» **ACTIVITY**
Give again, word for word, each line below starting at the one that contains "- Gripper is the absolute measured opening" and ending at the one that contains "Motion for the".

» **SOURCE MATERIAL**
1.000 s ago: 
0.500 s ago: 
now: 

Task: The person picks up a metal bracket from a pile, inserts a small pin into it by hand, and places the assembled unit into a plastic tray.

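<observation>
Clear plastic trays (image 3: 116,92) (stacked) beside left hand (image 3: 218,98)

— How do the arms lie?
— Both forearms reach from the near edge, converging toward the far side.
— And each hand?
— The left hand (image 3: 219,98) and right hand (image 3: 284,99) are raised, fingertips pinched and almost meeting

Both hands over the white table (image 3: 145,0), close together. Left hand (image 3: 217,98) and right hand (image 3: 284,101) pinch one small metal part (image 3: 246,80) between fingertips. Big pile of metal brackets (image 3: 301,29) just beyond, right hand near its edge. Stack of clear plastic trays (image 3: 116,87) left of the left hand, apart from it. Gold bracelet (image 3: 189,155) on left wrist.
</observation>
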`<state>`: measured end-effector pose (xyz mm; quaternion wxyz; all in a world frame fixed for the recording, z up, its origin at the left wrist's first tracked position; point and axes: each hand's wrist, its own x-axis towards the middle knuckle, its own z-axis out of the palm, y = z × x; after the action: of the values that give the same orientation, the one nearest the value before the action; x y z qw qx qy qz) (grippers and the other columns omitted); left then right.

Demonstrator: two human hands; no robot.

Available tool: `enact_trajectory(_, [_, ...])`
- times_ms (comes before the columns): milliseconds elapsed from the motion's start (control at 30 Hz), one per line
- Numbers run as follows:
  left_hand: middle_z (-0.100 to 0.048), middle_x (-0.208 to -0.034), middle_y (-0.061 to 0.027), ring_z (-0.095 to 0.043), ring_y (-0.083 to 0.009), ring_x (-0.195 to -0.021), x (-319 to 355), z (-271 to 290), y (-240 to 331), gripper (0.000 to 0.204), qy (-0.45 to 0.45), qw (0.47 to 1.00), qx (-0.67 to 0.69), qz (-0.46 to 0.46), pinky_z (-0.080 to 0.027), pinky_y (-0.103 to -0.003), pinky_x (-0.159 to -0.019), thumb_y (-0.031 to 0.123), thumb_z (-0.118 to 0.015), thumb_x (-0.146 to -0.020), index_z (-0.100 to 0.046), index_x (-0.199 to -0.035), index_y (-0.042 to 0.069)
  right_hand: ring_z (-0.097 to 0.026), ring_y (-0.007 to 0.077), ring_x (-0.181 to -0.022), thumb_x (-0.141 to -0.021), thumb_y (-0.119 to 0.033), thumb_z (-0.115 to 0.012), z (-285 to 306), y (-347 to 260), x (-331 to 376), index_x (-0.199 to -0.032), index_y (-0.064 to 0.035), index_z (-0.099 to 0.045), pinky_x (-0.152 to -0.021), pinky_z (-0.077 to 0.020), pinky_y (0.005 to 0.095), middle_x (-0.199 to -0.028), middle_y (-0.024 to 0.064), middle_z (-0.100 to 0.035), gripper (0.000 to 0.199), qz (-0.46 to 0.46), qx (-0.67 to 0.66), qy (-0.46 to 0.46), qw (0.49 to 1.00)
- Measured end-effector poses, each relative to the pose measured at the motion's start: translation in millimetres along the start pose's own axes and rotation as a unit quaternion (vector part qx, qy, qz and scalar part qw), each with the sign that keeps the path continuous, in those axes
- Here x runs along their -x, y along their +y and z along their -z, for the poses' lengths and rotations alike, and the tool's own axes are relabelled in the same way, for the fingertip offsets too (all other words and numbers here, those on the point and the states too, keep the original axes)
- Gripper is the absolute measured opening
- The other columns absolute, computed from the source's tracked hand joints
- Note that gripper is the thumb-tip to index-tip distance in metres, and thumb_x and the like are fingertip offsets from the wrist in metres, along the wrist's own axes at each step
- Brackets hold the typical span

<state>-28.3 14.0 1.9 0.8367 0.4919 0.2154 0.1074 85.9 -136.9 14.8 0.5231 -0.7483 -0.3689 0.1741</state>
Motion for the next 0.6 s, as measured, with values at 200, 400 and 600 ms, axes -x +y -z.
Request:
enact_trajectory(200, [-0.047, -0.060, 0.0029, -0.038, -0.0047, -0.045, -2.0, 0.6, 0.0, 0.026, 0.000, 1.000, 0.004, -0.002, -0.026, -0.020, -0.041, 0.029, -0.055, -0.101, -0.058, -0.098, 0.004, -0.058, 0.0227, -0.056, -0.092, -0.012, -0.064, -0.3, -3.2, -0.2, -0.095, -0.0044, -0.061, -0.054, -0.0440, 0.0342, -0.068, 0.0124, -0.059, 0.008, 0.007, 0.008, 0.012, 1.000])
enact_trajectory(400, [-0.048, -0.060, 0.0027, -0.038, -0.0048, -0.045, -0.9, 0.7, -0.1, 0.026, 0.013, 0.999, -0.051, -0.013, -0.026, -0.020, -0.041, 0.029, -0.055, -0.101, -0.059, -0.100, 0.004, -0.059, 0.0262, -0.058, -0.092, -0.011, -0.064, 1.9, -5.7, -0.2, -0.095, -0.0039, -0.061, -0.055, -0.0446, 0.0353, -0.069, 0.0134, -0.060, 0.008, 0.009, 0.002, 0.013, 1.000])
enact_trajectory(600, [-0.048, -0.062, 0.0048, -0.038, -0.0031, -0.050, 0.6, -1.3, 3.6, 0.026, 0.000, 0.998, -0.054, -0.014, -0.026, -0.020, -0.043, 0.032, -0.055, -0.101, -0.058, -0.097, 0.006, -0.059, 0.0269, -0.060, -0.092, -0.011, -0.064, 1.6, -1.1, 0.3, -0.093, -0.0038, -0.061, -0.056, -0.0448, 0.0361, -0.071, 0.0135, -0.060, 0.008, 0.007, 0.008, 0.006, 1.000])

» **TASK ANSWER**
- Gripper is the absolute measured opening
- The other columns absolute, computed from the source's tracked hand joints
- Note that gripper is the thumb-tip to index-tip distance in metres, and thumb_x and the like are fingertip offsets from the wrist in metres, along the wrist's own axes at each step
- Brackets hold the typical span

<state>-28.3 14.0 1.9 0.8367 0.4919 0.2154 0.1074 85.9 -136.9 14.8 0.5231 -0.7483 -0.3689 0.1741</state>
Motion for the next 0.6 s, as measured, with values at 200, 400 and 600 ms, axes -x +y -z.

No further output is required for this exercise.